### What you will do
When you reach the line containing "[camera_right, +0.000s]" in the data below, begin returning lines exactly as written, and stop once the line containing "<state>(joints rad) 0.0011" has been returned.

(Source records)
****************
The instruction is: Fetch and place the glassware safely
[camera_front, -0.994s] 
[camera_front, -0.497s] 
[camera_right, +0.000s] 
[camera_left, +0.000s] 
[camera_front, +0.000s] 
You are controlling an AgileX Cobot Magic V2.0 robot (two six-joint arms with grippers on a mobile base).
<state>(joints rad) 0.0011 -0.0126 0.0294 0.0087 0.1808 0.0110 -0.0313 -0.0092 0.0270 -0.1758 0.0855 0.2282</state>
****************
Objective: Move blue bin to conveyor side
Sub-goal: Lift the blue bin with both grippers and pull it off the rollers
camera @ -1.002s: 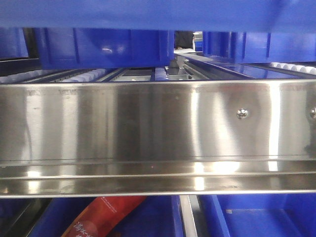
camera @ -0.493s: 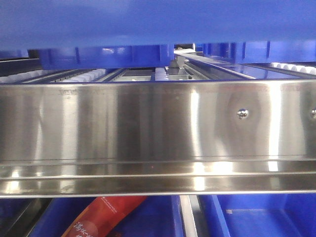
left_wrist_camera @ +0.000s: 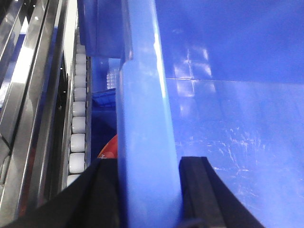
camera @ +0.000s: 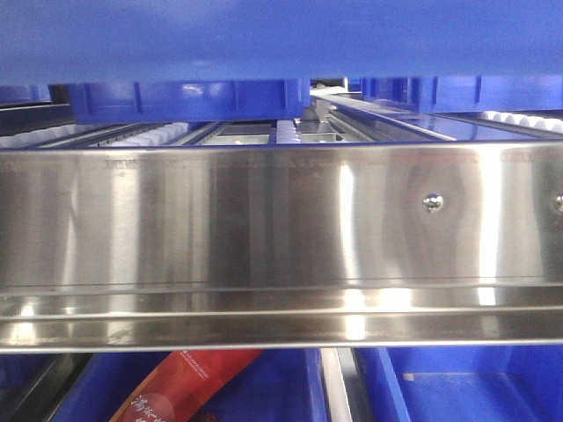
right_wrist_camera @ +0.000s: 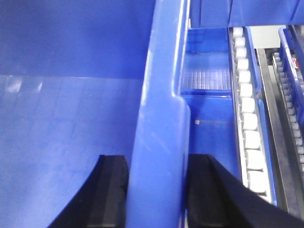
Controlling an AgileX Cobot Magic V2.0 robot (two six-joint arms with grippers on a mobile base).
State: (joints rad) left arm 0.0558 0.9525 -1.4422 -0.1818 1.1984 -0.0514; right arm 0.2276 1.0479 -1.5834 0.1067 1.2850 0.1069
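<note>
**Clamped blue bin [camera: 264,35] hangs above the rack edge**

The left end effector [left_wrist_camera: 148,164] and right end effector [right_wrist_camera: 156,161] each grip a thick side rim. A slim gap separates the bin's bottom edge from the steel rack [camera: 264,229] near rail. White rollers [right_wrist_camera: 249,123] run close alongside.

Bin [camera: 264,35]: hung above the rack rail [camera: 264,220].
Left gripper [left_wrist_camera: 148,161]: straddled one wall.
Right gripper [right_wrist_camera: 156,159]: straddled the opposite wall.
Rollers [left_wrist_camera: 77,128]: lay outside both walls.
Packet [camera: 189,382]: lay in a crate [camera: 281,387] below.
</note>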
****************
### Solution
[camera_right, +0.000s] 
[camera_left, +0.000s] 
[camera_front, +0.000s] 
You are controlling an AgileX Cobot Magic V2.0 robot (two six-joint arms with grippers on a mobile base).
<state>(joints rad) 0.0011 -0.0126 0.0294 0.0087 0.1808 0.0110 -0.0313 -0.0092 0.0270 -0.1758 0.0855 0.2282</state>

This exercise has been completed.